◆ **THE TASK**
Some lines of the records below include the word "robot". Report how many, and write nothing besides the number.

Dataset items:
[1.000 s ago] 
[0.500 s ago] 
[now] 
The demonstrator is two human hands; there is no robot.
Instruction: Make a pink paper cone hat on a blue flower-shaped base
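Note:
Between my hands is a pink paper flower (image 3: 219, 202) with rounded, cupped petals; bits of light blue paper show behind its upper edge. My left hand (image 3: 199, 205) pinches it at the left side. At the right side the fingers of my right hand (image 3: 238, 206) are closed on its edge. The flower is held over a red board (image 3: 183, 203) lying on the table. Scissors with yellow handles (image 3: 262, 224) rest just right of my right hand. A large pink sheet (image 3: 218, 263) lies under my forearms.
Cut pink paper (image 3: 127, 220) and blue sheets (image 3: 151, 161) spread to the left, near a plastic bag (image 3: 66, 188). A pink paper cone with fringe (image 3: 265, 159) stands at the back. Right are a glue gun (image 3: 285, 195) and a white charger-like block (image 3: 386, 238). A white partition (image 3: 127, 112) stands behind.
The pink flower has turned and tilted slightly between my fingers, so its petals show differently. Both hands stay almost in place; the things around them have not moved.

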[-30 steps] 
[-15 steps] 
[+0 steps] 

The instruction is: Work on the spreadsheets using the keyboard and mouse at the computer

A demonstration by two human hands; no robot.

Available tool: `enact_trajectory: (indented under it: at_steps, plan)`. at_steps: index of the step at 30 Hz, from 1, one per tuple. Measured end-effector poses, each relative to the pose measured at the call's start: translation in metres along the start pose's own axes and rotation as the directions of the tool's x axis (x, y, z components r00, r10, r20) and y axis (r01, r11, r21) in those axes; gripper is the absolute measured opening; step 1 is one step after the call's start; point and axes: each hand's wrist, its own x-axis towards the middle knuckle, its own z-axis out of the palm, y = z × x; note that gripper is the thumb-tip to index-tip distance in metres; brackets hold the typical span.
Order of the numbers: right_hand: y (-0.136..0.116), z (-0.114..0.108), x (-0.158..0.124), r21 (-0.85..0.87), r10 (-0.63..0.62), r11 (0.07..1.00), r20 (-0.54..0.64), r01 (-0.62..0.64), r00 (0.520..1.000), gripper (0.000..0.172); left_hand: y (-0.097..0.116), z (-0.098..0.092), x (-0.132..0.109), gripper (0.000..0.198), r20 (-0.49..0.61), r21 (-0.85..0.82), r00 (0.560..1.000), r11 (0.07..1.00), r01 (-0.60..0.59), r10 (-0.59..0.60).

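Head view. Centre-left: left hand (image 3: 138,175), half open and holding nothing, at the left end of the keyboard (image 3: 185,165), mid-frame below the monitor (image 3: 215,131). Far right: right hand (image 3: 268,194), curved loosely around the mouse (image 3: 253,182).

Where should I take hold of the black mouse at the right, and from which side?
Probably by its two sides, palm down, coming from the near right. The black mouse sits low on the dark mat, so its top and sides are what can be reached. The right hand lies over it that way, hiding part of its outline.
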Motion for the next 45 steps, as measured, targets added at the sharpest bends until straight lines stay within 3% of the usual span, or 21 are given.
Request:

◆ **EXERCISE OUTPUT**
2